• [COLLECTED DATA]
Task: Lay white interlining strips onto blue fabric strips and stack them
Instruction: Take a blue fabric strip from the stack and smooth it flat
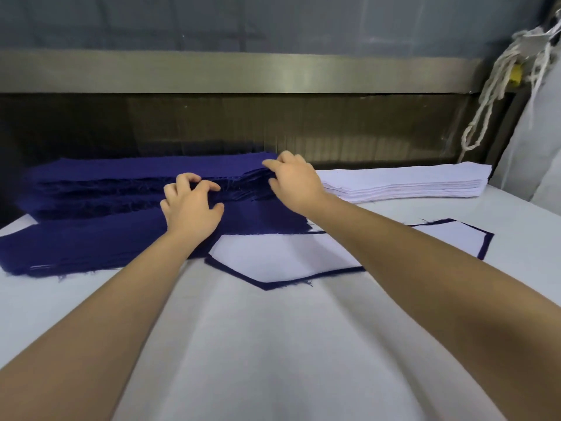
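left hand [191, 211], right hand [296, 185], pinching blue fabric stack [106, 183]

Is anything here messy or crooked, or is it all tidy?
Slightly. The blue fabric stack is ragged, layers uneven where the left hand and right hand pinch it; threads fray from the interlined piece in front. The white interlining stack lies neat.

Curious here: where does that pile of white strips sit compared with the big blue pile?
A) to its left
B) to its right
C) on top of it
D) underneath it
B: the white strip pile lies flat on the table, to the right of the blue fabric pile, just beyond the right hand.
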A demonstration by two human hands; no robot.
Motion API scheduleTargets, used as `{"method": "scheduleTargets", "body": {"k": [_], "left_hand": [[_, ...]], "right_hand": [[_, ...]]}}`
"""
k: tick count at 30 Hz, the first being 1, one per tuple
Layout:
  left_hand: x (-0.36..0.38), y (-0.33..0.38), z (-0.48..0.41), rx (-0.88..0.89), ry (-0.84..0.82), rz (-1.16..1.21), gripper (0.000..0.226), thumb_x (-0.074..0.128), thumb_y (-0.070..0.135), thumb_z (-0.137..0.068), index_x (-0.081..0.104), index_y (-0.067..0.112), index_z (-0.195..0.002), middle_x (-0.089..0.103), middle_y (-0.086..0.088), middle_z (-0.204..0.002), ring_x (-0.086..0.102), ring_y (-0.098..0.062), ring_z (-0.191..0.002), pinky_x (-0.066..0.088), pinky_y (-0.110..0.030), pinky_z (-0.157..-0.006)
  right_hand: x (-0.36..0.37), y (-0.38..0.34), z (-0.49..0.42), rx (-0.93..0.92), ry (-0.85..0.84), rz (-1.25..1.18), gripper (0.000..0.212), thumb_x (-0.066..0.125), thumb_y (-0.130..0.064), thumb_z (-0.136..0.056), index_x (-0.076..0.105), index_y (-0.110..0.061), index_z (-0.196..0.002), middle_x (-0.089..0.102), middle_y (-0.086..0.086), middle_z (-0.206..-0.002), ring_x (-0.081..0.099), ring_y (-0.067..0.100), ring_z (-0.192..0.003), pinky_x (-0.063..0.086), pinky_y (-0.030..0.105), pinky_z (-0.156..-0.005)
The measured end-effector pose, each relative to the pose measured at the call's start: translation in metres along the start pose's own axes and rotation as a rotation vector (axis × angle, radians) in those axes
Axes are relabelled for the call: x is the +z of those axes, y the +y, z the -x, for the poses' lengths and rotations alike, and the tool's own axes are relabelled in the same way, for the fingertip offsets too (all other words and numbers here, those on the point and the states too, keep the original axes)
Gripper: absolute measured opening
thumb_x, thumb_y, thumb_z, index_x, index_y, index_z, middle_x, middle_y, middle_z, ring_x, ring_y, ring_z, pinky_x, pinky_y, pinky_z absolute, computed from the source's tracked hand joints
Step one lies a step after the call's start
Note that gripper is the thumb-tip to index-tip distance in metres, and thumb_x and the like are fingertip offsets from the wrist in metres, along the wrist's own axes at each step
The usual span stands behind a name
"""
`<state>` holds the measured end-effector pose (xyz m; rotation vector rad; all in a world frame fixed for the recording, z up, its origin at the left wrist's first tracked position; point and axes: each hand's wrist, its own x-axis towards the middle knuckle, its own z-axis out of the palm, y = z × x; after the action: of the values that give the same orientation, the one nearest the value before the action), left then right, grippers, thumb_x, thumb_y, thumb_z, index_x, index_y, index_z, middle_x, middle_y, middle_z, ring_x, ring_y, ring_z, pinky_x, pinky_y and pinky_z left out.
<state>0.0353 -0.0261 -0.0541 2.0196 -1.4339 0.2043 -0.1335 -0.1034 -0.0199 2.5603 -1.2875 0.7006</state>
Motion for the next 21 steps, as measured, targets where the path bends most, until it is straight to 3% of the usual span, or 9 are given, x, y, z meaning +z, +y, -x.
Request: {"method": "scheduleTargets", "body": {"k": [9,13,21], "left_hand": [[0.001,-0.008,-0.01,-0.011,0.011,0.025,0.032,0.063,0.028,-0.086,0.057,0.026,-0.117,0.032,0.002,-0.136,0.025,-0.028,-0.125,0.021,-0.039,-0.102],[0.001,-0.008,-0.01,-0.017,0.033,0.069,0.027,0.063,0.026,-0.086,0.058,0.026,-0.113,0.035,0.003,-0.133,0.026,-0.026,-0.124,0.021,-0.037,-0.101],[-0.002,-0.005,-0.01,-0.046,0.116,0.163,0.039,0.063,0.021,-0.085,0.048,0.021,-0.121,0.048,-0.001,-0.127,0.033,-0.027,-0.121,0.021,-0.031,-0.089]], "right_hand": [[0.019,-0.017,-0.037,-0.171,0.049,0.072,0.033,0.041,-0.018,-0.1,0.057,-0.02,-0.128,0.049,0.005,-0.122,0.043,0.025,-0.114,0.034,0.033,-0.091],[0.017,-0.019,-0.039,-0.133,0.075,0.005,0.03,0.04,-0.017,-0.1,0.06,-0.016,-0.123,0.05,0.005,-0.119,0.045,0.024,-0.111,0.037,0.033,-0.084],[0.011,-0.022,-0.047,0.031,0.145,-0.372,0.01,0.063,-0.015,-0.087,0.069,-0.009,-0.093,0.053,0.002,-0.102,0.055,0.02,-0.094,0.045,0.033,-0.079]]}}
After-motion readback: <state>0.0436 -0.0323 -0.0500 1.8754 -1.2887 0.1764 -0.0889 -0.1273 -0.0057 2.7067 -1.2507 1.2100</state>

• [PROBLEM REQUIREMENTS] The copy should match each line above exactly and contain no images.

• [TASK SOLUTION]
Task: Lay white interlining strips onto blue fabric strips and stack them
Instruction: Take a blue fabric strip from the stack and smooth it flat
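left hand [191, 211], right hand [296, 185], pinching blue fabric stack [106, 183]

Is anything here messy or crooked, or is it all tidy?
Slightly. The blue fabric stack is ragged, layers uneven where the left hand and right hand pinch it; threads fray from the interlined piece in front. The white interlining stack lies neat.

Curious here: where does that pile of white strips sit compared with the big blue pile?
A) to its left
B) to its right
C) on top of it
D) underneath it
B: the white strip pile lies flat on the table, to the right of the blue fabric pile, just beyond the right hand.
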A demonstration by two human hands; no robot.
Motion API scheduleTargets, used as `{"method": "scheduleTargets", "body": {"k": [_], "left_hand": [[_, ...]], "right_hand": [[_, ...]]}}`
"""
k: tick count at 30 Hz, the first being 1, one per tuple
Layout:
  left_hand: x (-0.36..0.38), y (-0.33..0.38), z (-0.48..0.41), rx (-0.88..0.89), ry (-0.84..0.82), rz (-1.16..1.21), gripper (0.000..0.226), thumb_x (-0.074..0.128), thumb_y (-0.070..0.135), thumb_z (-0.137..0.068), index_x (-0.081..0.104), index_y (-0.067..0.112), index_z (-0.195..0.002), middle_x (-0.089..0.103), middle_y (-0.086..0.088), middle_z (-0.204..0.002), ring_x (-0.086..0.102), ring_y (-0.098..0.062), ring_z (-0.191..0.002), pinky_x (-0.066..0.088), pinky_y (-0.110..0.030), pinky_z (-0.157..-0.006)
  right_hand: x (-0.36..0.37), y (-0.38..0.34), z (-0.49..0.42), rx (-0.93..0.92), ry (-0.85..0.84), rz (-1.25..1.18), gripper (0.000..0.212), thumb_x (-0.066..0.125), thumb_y (-0.130..0.064), thumb_z (-0.136..0.056), index_x (-0.076..0.105), index_y (-0.110..0.061), index_z (-0.196..0.002), middle_x (-0.089..0.102), middle_y (-0.086..0.086), middle_z (-0.206..-0.002), ring_x (-0.081..0.099), ring_y (-0.067..0.100), ring_z (-0.192..0.003), pinky_x (-0.063..0.086), pinky_y (-0.030..0.105), pinky_z (-0.156..-0.005)
The measured end-effector pose, each relative to the pose measured at the call's start: translation in metres along the start pose's own axes and rotation as a rotation vector (axis × angle, radians) in those axes
Axes are relabelled for the call: x is the +z of those axes, y the +y, z the -x, for the poses' lengths and rotations alike, and the tool's own axes are relabelled in the same way, for the fingertip offsets too (all other words and numbers here, those on the point and the states too, keep the original axes)
Gripper: absolute measured opening
thumb_x, thumb_y, thumb_z, index_x, index_y, index_z, middle_x, middle_y, middle_z, ring_x, ring_y, ring_z, pinky_x, pinky_y, pinky_z absolute, computed from the source's tracked hand joints
Step one lies a step after the call's start
Note that gripper is the thumb-tip to index-tip distance in metres, and thumb_x and the like are fingertip offsets from the wrist in metres, along the wrist's own axes at each step
The usual span stands behind a name
"""
`<state>` holds the measured end-effector pose (xyz m; rotation vector rad; all in a world frame fixed for the recording, z up, its origin at the left wrist's first tracked position; point and axes: each hand's wrist, its own x-axis towards the middle knuckle, its own z-axis out of the palm, y = z × x; after the action: of the values that give the same orientation, the one nearest the value before the action), left then right, grippers, thumb_x, thumb_y, thumb_z, index_x, index_y, index_z, middle_x, middle_y, middle_z, ring_x, ring_y, ring_z, pinky_x, pinky_y and pinky_z left out.
<state>0.0353 -0.0261 -0.0541 2.0196 -1.4339 0.2043 -0.1335 -0.1034 -0.0199 2.5603 -1.2875 0.7006</state>
Motion for the next 21 steps, as measured, targets where the path bends most, until it is straight to 3% of the usual span, or 9 are given, x, y, z meaning +z, +y, -x.
Request: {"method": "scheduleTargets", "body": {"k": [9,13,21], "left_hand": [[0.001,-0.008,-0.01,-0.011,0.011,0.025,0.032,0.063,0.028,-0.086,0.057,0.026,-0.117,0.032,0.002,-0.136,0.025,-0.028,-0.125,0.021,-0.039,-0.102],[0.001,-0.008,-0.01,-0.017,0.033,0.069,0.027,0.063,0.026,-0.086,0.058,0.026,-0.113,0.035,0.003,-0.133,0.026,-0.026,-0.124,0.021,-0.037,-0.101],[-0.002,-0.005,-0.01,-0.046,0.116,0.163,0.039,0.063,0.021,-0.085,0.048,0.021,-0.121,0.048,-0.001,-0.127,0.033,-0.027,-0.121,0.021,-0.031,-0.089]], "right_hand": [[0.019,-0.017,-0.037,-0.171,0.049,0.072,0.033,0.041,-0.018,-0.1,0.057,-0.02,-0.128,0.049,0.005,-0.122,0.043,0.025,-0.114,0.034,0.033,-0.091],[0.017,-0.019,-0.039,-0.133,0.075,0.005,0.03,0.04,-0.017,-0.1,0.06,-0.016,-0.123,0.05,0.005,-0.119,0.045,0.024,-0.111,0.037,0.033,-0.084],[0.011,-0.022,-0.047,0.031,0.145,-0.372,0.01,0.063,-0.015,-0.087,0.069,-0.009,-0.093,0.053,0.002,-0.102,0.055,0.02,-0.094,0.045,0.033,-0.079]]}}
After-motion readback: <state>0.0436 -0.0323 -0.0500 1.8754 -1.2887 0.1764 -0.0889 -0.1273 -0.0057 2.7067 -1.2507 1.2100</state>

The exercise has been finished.